Bekraf: Sulsel Istimewa Melalui Perkembangan Perfilman

id bekraf, film, sulsel
Makassar (Antara Sulsel) - Badan Ekonomi Kreatif (Bekraf) mengakui Sulawesi Selatan memiliki keistimewaan dibandingkan daerah lain melalui perkembangan perfilman yang mulai menggeliat dan mampu mendongkrak perekonomian masyarakatnya.

Deputi Akses Permodalan Fadjar Hutomo di Makassar, Senin, mengatakan ada beberapa industri kreatif yang bisa dikembangkan di wilayah tersebut meski yang tengah naik daun saat ini yakni industri perfilman lokal yang tengah bergairah.

"Untuk kuliner cocok dimana saja karena punya makanan khas masing-masing.

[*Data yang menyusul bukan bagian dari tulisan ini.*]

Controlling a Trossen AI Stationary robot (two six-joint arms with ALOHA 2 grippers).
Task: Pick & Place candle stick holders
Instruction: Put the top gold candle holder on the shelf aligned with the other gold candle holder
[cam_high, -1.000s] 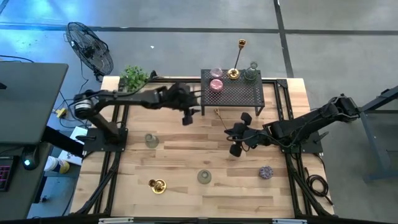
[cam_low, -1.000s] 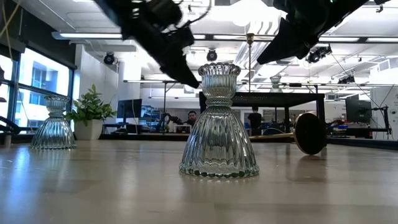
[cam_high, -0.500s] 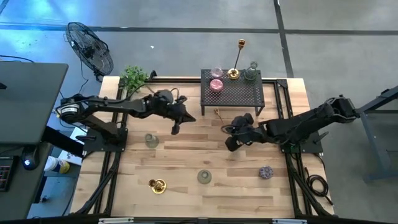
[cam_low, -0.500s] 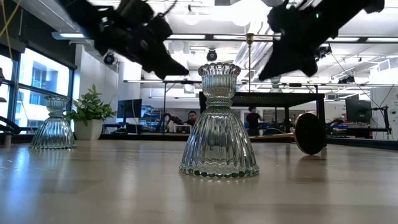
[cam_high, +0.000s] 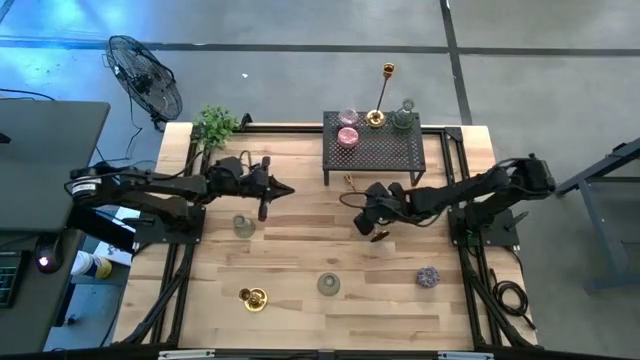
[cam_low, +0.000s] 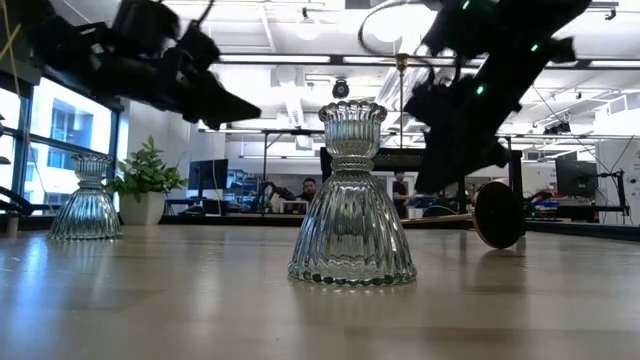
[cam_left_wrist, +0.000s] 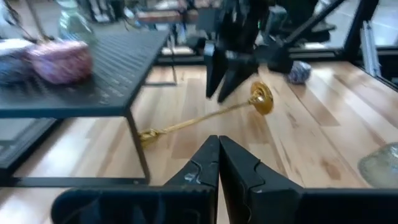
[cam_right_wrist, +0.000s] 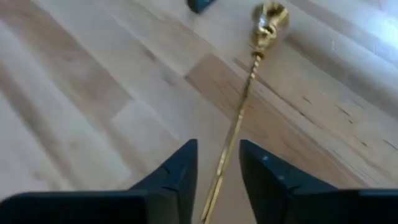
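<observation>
A tall slender brass candle stick holder (cam_high: 362, 205) lies on its side on the wood in front of the black mesh rack (cam_high: 380, 150). Its shaft (cam_right_wrist: 239, 118) runs between the open fingers of my right gripper (cam_right_wrist: 217, 165), which slants down over it (cam_high: 367, 222); I see a gap on both sides. My left gripper (cam_high: 287, 190) hovers shut left of the rack, pointing toward the stick (cam_left_wrist: 205, 118). On the rack stand two pink cups (cam_high: 347, 128), a short gold holder (cam_high: 374, 119), a tall brass stick (cam_high: 385, 90) and a clear glass one (cam_high: 404, 118).
On the table stand two clear glass holders (cam_high: 244, 226) (cam_high: 328, 284), a short gold one (cam_high: 252, 297) and a purple cup (cam_high: 428, 277). A green potted plant (cam_high: 215, 122) sits at the far left corner. Bare wood lies between the arms.
My left gripper has drawn back from the rack toward the table's left edge, sunk a little and tipped up to nearly level. My right gripper has come down onto the lying brass stick, shifting slightly toward the rack and rolling its wrist. The stick has stayed where it lay.
</observation>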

Namun yang istimewa di Makassar yakni perfilmnya cukup maju dibandingkan orang lain. Modal ini tentu harus terus dijaga dan dikembangkan kedepan," ujarya.

Ia menjelaskan, perfilman di Makassar berkembang lurus dengan respon masyarakat lokal yang ternyata begitu positif dengan karya sineas dari daerah sendiri.

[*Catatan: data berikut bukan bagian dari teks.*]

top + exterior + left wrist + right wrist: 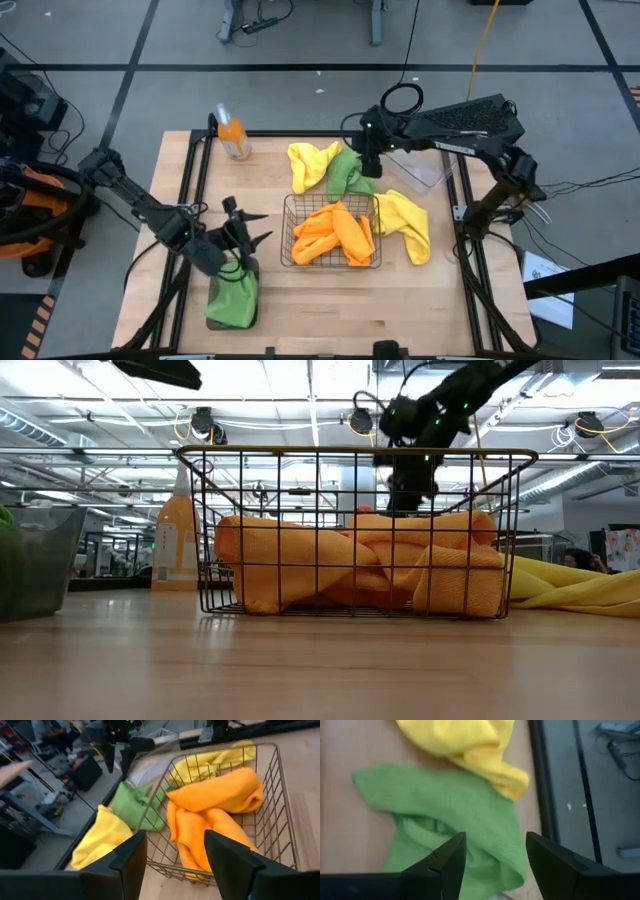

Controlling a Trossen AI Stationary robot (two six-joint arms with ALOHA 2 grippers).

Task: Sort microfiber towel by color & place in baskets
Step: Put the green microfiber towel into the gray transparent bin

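My right tool point(492, 865) hangs open, empty, over the green microfiber towel point(455, 810) at upper-centre of the counter point(400, 300), touching a yellow towel point(470, 745); it's light, limp, non-slip, so I'd pinch a raised fold.

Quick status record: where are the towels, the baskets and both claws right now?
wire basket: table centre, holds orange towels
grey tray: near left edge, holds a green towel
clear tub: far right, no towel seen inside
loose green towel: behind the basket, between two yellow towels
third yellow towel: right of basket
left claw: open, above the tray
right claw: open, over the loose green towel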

Tentu ini harus terus dijaga dan harus lebih digali lagi ide-idenya agar masyarakat tetap memberikan tanggapan baik dan dapat menikmati setiap karya yang dihasilkan para sineas lokal di Makassar kedepan.

Dalam kegiatan "Bincang Ekrafpreneur" yang dilaksanakan Badan Ekonomi Kreatif (Bekraf) melalui Deputi Akses Permodalan bekerjasama dengan Unit Pengembangan Kewirausahaan dan Bisnis Universitas Hasanuddin (Unhas) Makassar tersebut, dirinya juga menyebut beberapa film yang ternyata mampu menjadi perbincangan seperti Uang Panai.

Film yang berdasarkan tradisi di masyarakat Sulawesi Selatan itu memang mendapatkan respon yang begitu besar. Bahkan berdasarkan informasi jika film tersebut ditonton hingga 500 ribu orang selama pemutarannya di berbagai bioskop.

"Film lokalnya tumbuh dan orang lokalnya juga mau menikmati dan itu menjadi modal. Apalagi Makassar itu merupakan salah satu bollywoodnya Indonesia," kata dia.